Os produtores de cacau orgânico Rosalina e Darcírio Vronski, de Medicilândia (PA) apresentaram sua experiência com o Projeto Rural Sustentável. Eles contam que, com o auxílio do projeto, conseguiram transformar a propriedade em modelo de preservação e recuperação ambiental.

“A gente tem um trabalho fantástico na região. Eu peguei uma área nos anos 80 que era só cana-de-açúcar, e hoje é propriedade modelo de recuperação de água. O projeto teve um papel fundamental de reativar toda a fauna e flora do local”, disse Darcírio.

Prêmio

Também foi realizada hoje a entrega do Prêmio Rural Sustentável: Sustentabilidade para o Desenvolvimento Rural, iniciativa que reconheceu as boas práticas de inovação e produção sustentáveis no âmbito do Projeto.

A Comissão Julgadora do prêmio foi composta por membros do Mapa, do BID, da Embrapa, além de representantes de universidades e entidades ligadas ao setor.
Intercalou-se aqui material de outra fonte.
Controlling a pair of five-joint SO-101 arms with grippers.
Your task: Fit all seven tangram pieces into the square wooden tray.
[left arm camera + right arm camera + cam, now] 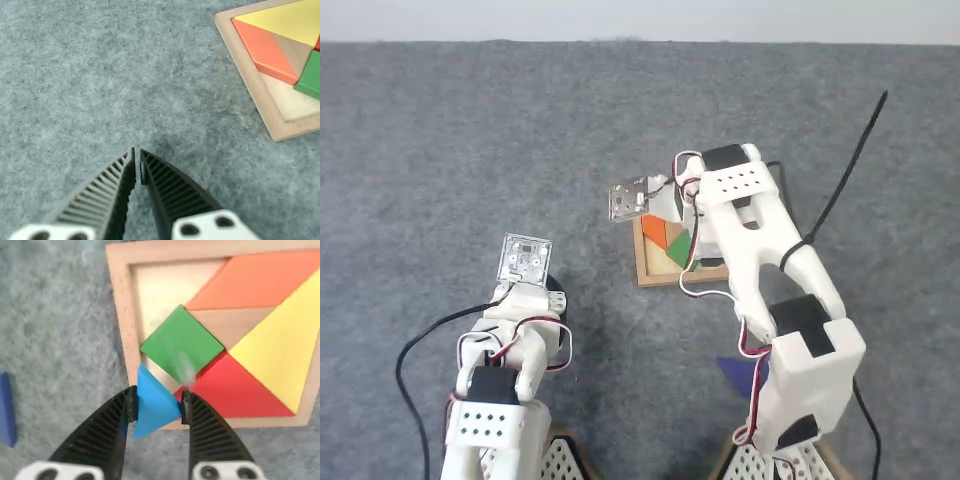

Foram premiados produtores, agentes de assistência técnica e instituições de assistência técnica e extensão rural em diversas categorias, como Inovação e Experimentação, Geração de Renda e Trabalho, Conservação, Inclusão de Gênero, Vinculação e Continuação de Políticas Públicas e Incentivo às Práticas Cooperativistas.

Confira os ganhadores do prêmio. 

Nova fase

Também foi lançada hoje a segunda fase do projeto, prevista para começar este ano. Essa fase estará voltada para os biomas Cerrado e Caatinga, com foco em ações de agricultura de baixa emissão de carbono. Serão beneficiados nove estados e a principal tecnologia implantada será a Integração Lavoura-Pecuária-Floresta (iLPF).